Project description:Insulin resistance in classic insulin-responsive tissues is a hallmark of type 2 diabetes (T2D). However, the pathologic significance of β-cell insulin resistance and the underlying mechanisms contributing to defective insulin signaling in β cells remain largely unknown. Emerging evidence indicates that proinsulin misfolding is not only the molecular basis of mutant INS-gene-induced diabetes of youth (MIDY) but also an important contributor in the development and progression of T2D. However, the molecular basis of β-cell failure caused by misfolded proinsulin is still incompletely understood. Herein, using Akita mice expressing diabetes-causing mutant proinsulin, we found that misfolded proinsulin abnormally interacted with the precursor of insulin receptor (ProIR) in the endoplasmic reticulum (ER), impaired ProIR maturation to insulin receptor (IR), and decreased insulin signaling in β cells. Importantly, using db/db insulin-resistant mice, we found that oversynthesis of proinsulin led to an increased proinsulin misfolding, which resulted in impairments of ProIR processing and insulin signaling in β cells.
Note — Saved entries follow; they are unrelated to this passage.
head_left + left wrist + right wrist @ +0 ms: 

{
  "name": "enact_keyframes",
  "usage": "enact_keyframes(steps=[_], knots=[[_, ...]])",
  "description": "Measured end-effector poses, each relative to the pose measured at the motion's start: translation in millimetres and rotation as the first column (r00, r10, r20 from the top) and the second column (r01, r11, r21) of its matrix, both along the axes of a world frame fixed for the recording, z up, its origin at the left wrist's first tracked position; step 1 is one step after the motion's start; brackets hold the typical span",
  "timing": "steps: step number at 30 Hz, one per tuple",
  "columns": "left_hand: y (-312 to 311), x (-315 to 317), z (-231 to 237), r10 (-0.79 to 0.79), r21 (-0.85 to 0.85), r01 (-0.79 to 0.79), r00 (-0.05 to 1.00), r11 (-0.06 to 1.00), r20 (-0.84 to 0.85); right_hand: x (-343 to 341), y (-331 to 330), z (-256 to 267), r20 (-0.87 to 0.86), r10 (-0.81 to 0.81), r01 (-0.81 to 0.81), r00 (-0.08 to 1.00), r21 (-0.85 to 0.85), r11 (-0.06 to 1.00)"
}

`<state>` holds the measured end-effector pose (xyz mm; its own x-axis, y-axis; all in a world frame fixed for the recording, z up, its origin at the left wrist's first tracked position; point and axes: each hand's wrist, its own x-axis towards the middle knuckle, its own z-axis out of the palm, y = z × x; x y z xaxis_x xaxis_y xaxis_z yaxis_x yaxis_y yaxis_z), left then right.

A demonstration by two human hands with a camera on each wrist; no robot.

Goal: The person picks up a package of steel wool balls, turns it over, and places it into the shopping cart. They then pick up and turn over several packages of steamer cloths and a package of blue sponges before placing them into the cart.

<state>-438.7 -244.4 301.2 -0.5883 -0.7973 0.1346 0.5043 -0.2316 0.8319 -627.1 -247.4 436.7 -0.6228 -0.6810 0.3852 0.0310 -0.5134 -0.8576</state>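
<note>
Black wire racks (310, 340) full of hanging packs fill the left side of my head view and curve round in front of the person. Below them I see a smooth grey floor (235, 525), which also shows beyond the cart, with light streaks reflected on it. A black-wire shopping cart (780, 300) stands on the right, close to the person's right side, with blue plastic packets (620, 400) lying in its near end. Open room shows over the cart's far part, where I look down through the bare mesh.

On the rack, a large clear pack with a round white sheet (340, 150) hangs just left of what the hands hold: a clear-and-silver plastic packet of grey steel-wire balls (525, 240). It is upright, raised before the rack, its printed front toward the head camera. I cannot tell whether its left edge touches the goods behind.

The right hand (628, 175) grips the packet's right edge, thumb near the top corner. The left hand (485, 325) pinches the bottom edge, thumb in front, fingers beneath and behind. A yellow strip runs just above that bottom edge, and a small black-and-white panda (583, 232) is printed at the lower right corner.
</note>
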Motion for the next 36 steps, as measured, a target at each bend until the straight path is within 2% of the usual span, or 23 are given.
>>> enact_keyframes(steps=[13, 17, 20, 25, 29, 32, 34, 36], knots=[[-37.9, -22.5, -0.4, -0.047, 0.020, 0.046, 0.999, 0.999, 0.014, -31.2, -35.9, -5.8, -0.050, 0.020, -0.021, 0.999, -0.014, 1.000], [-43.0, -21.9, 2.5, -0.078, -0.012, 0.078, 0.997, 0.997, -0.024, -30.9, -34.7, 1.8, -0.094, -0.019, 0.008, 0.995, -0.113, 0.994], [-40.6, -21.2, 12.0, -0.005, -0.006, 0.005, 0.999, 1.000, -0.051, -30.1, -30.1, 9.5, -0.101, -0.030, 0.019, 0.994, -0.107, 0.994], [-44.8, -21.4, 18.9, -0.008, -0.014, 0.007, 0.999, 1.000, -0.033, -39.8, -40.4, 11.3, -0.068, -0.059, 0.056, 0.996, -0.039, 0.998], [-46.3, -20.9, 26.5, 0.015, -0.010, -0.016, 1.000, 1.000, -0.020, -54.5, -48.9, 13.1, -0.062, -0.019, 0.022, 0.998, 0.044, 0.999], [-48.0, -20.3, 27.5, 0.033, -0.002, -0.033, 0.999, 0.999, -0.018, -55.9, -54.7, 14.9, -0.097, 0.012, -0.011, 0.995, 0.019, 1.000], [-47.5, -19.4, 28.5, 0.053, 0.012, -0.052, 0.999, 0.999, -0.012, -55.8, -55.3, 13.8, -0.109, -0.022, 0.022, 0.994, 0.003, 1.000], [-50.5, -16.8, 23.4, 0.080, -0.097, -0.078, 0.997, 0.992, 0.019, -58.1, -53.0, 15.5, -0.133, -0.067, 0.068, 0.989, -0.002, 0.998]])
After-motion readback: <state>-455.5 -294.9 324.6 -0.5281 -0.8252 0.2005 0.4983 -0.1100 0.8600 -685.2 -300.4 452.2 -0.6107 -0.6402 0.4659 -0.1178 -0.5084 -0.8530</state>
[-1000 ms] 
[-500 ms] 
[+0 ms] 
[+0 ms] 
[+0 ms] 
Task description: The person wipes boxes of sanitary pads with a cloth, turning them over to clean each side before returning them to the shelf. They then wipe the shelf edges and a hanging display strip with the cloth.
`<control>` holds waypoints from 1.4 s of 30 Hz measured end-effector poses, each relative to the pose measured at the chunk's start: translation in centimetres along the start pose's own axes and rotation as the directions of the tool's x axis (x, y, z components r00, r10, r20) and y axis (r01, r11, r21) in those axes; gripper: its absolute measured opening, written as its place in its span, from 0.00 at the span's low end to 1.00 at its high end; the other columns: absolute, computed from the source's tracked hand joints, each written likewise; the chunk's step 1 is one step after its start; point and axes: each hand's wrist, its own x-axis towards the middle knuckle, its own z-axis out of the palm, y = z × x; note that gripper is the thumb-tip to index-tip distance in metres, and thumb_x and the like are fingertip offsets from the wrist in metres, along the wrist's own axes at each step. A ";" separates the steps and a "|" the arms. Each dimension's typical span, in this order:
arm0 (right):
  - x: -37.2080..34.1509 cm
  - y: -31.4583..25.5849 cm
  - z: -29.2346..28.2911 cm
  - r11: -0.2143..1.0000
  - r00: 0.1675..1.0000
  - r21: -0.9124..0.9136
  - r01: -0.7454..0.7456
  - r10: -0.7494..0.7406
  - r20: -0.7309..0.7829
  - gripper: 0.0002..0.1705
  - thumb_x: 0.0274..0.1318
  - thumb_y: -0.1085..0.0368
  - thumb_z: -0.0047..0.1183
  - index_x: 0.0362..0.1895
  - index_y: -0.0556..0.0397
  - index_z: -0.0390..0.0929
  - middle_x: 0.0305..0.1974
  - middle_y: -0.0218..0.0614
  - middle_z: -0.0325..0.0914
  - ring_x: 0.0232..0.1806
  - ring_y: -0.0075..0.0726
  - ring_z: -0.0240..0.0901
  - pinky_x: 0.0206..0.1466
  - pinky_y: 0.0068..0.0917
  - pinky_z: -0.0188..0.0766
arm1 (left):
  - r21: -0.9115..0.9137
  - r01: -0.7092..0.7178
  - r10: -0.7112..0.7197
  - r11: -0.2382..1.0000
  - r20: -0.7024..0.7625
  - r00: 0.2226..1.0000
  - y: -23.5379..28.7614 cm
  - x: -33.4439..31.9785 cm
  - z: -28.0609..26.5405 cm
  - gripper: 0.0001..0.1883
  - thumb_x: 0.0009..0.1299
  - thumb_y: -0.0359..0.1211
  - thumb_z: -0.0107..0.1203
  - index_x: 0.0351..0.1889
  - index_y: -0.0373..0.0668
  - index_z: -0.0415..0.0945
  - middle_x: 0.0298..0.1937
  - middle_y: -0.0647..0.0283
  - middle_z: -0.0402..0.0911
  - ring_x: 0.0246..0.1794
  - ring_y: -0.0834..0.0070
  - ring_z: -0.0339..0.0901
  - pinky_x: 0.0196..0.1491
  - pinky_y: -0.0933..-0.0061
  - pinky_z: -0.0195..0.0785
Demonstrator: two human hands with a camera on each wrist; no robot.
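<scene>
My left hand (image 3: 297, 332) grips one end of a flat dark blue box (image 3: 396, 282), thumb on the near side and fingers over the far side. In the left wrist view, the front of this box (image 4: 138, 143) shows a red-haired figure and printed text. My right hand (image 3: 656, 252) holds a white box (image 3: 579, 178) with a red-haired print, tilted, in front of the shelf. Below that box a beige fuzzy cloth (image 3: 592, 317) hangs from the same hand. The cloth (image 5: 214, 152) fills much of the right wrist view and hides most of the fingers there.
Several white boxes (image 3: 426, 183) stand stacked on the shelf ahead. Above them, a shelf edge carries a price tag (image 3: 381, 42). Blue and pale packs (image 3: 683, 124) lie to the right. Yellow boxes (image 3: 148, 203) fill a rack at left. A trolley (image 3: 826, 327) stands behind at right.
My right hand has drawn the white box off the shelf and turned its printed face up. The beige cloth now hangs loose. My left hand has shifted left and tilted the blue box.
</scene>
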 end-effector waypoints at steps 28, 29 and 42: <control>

These results reveal for the first time that misfolded proinsulin can interact with ProIR in the ER, impairing intracellular processing of ProIR and leading to defective insulin signaling that may contribute to β-cell failure in both MIDY and T2D.-Liu, S., Li, X., Yang, J., Zhu, R., Fan, Z., Xu, X., Feng, W., Cui, J., Sun, J., Liu, M. Misfolded proinsulin impairs processing of precursor of insulin receptor and insulin signaling in β cells.